= Electoral reform in the United States =

Efforts to change electoral systems

Electoral reform in the United States refers to the efforts of change for American elections and the electoral system used in the US.

United States House of Representatives elections are generally conducted in single-member (SMD) first-past-the-post elections (FPTP). Senate seats are elected statewide, generally in staggered terms in FPTP elections, although some states use ranked-choice voting, jungle primaries, or runoff elections.

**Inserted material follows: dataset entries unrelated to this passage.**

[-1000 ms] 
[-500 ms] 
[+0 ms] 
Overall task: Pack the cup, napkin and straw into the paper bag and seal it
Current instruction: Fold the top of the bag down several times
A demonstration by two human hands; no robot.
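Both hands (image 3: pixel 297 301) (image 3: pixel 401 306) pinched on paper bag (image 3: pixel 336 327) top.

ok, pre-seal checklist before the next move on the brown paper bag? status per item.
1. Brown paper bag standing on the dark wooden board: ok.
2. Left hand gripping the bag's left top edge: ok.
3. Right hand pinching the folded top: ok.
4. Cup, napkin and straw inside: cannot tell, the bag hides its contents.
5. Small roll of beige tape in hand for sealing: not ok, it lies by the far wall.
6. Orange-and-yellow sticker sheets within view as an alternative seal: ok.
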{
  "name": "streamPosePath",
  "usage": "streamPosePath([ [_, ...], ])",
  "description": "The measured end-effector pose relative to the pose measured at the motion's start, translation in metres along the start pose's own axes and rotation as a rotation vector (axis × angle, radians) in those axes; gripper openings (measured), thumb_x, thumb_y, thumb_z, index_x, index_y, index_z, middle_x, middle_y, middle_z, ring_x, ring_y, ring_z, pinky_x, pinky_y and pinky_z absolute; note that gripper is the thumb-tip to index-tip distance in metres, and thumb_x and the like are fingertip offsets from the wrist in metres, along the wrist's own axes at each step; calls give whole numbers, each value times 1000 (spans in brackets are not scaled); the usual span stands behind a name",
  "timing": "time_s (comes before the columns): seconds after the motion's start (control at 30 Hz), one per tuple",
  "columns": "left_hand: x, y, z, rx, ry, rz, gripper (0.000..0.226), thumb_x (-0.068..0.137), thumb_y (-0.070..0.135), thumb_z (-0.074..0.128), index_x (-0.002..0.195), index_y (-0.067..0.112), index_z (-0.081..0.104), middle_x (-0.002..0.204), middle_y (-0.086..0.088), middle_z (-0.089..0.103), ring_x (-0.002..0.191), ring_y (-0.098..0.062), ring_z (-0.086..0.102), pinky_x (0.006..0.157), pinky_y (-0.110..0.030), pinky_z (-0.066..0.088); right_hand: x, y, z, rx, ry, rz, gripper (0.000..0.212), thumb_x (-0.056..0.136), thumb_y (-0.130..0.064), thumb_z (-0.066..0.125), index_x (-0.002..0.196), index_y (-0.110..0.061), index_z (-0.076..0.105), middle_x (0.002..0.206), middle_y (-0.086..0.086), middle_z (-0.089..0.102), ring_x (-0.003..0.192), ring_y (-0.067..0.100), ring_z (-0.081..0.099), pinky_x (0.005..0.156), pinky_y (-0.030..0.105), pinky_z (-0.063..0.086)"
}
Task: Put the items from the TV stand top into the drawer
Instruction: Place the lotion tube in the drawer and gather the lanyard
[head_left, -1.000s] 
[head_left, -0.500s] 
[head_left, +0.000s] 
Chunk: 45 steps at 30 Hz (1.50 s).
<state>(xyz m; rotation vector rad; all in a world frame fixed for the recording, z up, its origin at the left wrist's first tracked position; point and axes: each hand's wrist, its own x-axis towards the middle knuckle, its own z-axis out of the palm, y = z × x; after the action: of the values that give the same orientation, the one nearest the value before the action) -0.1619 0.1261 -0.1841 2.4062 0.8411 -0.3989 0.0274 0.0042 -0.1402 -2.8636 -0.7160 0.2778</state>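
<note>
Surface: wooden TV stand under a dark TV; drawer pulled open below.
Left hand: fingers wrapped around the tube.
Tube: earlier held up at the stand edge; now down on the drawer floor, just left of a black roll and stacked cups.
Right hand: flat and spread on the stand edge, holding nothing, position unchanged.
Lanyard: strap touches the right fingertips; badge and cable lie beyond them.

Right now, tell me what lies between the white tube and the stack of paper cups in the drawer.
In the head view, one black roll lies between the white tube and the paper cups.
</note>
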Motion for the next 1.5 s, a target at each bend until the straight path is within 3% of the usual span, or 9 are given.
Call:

US House seats must be reapportioned every ten years. When a state gains or loses representatives, districts must be redrawn. The redistricting process is often contentious and may result in intentionally disproportionate representation of Congressional delegations, referred to as gerrymandering. Electoral reform advocacy groups often propose eliminating partisan gerrymandering through independent redistricting or proportional representation.

The Electoral College elects the US president. Each state uses a winner-take-all general ticket model (except Maine and Nebraska). Some electoral reformers have advocated to abolish the electoral college or distribute electoral votes proportionally to a state's popular vote. Legislative support for electoral college reform has become a partisan issue.

Following the Supreme Court's decision in Citizens United v. FEC, critics of money in politics have advocated for public funding of campaigns and a reversal of the decision either by the court itself or by constitutional amendment.

Other common electoral reform proposals include altering the size of the House, adopting different voting systems (such as single transferable vote or cumulative voting), and altering voter registration laws.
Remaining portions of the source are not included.